- PROBLEM DETAILS -
Within the data that follows, set down exactly the lines from the one containing "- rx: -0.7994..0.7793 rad" through the one containing "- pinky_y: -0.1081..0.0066", both ends included.
---
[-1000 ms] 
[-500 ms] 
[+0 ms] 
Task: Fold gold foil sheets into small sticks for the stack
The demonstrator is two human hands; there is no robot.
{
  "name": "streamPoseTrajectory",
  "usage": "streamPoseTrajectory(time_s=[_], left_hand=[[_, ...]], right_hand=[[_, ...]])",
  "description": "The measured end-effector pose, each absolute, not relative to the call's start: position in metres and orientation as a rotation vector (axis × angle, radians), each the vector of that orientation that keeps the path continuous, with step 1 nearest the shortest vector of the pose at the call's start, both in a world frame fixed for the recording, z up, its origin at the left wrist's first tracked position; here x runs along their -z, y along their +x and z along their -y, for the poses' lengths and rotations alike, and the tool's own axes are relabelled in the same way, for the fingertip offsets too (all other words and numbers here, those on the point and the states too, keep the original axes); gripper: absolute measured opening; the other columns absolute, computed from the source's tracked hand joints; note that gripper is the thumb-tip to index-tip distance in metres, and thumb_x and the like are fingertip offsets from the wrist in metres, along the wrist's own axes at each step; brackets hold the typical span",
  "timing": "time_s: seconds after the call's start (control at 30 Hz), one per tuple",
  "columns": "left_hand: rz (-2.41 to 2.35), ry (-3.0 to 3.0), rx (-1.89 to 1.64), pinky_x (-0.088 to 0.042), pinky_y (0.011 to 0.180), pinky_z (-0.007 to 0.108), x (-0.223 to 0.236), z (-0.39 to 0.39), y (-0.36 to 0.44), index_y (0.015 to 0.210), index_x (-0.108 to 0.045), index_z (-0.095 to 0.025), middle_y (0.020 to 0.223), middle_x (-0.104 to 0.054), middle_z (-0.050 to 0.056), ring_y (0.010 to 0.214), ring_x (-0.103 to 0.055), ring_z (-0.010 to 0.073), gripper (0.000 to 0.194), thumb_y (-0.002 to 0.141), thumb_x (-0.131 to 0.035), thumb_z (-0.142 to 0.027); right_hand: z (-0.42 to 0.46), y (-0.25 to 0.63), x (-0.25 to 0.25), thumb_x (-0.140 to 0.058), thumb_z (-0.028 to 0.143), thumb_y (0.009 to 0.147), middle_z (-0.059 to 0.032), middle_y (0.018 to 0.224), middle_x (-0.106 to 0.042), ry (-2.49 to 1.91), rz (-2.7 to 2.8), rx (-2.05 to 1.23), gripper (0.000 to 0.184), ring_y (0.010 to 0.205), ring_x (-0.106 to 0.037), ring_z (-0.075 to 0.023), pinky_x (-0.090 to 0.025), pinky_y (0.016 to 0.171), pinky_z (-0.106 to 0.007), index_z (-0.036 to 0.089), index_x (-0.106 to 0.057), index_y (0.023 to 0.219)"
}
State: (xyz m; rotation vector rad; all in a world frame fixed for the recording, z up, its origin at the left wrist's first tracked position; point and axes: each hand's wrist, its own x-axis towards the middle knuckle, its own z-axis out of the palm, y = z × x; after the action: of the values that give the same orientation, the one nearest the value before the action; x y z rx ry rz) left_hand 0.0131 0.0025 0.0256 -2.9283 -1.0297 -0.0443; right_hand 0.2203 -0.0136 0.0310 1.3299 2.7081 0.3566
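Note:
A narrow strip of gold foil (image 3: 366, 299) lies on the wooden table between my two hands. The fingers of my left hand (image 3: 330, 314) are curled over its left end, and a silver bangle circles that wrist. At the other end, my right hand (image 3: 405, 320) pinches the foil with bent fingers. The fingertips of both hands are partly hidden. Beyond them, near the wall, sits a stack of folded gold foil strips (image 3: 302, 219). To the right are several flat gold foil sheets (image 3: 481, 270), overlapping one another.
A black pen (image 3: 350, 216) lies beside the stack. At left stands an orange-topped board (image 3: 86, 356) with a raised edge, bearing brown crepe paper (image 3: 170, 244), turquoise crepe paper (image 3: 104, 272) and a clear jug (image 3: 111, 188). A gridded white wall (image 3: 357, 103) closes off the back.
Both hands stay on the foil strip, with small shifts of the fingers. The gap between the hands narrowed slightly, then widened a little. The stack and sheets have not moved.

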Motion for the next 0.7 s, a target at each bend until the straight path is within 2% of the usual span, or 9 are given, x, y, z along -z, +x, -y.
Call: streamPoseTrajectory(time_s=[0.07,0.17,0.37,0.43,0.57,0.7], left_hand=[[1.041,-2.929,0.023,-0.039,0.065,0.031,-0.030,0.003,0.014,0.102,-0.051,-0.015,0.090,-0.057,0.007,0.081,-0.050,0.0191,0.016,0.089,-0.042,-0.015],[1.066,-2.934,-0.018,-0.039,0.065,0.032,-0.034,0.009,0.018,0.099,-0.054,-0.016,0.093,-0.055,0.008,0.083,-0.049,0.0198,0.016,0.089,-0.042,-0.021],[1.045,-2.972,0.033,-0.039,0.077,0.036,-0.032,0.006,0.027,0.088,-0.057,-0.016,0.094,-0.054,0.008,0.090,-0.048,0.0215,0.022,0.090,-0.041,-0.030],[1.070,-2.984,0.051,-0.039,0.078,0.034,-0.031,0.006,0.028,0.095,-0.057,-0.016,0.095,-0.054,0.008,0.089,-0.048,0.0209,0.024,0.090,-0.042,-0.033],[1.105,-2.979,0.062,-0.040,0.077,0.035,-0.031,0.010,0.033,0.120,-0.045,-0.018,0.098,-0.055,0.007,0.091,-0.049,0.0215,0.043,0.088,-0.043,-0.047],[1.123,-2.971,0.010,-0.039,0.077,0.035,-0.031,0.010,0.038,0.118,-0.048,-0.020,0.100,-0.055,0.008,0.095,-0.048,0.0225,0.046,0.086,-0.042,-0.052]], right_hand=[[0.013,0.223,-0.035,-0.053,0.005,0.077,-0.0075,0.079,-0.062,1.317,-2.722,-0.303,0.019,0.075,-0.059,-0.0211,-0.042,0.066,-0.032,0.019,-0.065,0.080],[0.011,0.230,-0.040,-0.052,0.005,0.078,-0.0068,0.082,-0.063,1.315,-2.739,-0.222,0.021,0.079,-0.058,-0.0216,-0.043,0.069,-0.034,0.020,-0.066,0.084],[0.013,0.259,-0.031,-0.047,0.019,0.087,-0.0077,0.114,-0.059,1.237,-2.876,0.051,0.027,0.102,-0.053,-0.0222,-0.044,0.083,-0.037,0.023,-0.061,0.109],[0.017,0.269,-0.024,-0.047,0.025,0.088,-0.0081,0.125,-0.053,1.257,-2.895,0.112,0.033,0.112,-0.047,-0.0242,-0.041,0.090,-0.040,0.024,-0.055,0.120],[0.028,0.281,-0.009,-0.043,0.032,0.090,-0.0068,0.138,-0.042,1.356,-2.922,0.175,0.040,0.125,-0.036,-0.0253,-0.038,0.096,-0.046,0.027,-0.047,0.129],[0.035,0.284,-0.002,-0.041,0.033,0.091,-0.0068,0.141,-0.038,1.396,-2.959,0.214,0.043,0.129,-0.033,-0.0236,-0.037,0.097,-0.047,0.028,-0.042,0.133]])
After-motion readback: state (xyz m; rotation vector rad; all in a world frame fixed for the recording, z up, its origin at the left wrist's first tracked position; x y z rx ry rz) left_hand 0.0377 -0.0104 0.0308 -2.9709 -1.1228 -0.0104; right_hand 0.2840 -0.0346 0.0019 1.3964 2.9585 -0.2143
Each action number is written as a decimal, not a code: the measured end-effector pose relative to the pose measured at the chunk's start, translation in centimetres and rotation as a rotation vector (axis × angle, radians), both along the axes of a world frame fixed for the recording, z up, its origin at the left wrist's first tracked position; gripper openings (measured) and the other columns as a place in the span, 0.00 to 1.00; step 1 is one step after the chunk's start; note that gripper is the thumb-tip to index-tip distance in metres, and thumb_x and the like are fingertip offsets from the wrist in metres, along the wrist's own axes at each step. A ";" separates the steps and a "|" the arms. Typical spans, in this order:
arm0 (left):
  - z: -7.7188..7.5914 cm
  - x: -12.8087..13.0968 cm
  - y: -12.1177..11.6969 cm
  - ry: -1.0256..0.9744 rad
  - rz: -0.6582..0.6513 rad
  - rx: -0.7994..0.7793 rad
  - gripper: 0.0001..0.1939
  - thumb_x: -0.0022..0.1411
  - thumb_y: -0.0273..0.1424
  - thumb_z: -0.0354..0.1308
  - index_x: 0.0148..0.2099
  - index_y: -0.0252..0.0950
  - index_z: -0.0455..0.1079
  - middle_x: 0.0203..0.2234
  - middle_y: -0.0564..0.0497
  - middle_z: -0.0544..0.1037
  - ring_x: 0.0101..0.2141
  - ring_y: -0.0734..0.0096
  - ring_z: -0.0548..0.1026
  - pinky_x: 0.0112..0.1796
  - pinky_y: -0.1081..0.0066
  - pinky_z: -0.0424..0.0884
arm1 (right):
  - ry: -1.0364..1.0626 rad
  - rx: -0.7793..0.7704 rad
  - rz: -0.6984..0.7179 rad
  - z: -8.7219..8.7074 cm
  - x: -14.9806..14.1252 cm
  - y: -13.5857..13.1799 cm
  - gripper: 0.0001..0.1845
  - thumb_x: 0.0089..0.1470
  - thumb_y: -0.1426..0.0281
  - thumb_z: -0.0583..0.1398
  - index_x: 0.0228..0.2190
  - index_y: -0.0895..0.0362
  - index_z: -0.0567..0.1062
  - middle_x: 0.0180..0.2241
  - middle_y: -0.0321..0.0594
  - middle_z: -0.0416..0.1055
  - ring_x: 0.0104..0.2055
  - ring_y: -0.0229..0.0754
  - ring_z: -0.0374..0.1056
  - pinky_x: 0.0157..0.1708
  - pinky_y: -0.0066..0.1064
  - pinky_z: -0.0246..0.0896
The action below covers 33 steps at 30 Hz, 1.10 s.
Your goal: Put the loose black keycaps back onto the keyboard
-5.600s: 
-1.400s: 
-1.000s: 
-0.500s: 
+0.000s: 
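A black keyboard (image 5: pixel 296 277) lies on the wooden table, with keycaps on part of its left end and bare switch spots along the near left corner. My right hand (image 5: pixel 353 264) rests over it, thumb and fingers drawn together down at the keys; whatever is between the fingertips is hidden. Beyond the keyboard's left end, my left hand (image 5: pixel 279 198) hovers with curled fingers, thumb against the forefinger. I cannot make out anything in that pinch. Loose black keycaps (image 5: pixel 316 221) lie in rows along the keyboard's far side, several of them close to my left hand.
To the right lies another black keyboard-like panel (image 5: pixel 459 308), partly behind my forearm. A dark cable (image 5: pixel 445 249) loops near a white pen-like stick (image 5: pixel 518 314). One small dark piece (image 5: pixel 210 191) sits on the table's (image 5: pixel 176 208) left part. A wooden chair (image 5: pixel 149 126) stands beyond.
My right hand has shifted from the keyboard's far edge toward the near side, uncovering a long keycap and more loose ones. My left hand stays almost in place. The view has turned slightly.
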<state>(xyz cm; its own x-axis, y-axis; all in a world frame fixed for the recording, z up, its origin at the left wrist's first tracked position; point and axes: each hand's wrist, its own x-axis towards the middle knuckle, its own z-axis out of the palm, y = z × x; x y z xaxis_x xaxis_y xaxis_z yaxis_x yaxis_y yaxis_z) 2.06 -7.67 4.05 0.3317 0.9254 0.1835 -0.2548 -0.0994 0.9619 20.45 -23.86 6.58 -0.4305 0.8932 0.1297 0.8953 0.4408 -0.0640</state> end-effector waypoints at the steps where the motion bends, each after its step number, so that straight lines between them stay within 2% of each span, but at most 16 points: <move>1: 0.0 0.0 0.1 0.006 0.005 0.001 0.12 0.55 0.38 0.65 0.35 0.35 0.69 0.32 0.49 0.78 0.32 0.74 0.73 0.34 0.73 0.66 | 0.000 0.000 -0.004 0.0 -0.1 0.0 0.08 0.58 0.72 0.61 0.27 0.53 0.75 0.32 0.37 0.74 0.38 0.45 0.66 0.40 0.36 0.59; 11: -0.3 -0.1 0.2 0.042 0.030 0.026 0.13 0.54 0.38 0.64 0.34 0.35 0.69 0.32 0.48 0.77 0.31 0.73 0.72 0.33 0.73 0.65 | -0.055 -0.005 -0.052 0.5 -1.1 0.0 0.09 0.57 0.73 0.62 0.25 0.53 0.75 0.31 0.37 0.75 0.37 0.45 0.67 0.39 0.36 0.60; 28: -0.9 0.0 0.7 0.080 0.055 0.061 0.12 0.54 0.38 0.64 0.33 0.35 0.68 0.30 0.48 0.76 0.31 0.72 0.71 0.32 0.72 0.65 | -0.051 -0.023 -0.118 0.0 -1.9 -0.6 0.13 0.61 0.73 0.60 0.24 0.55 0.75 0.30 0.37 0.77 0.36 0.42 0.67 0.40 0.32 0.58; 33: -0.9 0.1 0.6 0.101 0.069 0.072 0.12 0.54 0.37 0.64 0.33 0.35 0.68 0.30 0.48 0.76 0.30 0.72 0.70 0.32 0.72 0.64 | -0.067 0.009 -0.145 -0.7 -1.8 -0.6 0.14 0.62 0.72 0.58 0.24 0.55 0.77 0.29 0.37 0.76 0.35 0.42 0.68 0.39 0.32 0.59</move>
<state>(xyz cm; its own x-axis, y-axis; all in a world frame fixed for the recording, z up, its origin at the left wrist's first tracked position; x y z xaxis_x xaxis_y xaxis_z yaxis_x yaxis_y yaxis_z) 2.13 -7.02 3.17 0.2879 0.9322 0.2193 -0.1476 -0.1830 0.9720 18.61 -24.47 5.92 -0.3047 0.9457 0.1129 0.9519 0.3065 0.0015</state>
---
- TASK RESULT -
  - rx: -0.7994..0.7793 rad
  - gripper: 0.0001..0.1939
  - thumb_x: -0.0022..0.1411
  - thumb_y: -0.0273..0.1424
  - thumb_z: -0.0354..0.1308
  - index_x: 0.0148..0.2099
  - index_y: -0.0252..0.0950
  - index_z: -0.0455..0.1079
  - middle_x: 0.0203..0.2234
  - middle_y: -0.0564..0.0497
  - middle_z: -0.0544..0.1037
  - ring_x: 0.0101..0.2141
  - ring_y: -0.0734..0.0096
  - ring_z: -0.0548..0.1026
  - pinky_x: 0.0112..0.1796
  - pinky_y: -0.1081..0.0066

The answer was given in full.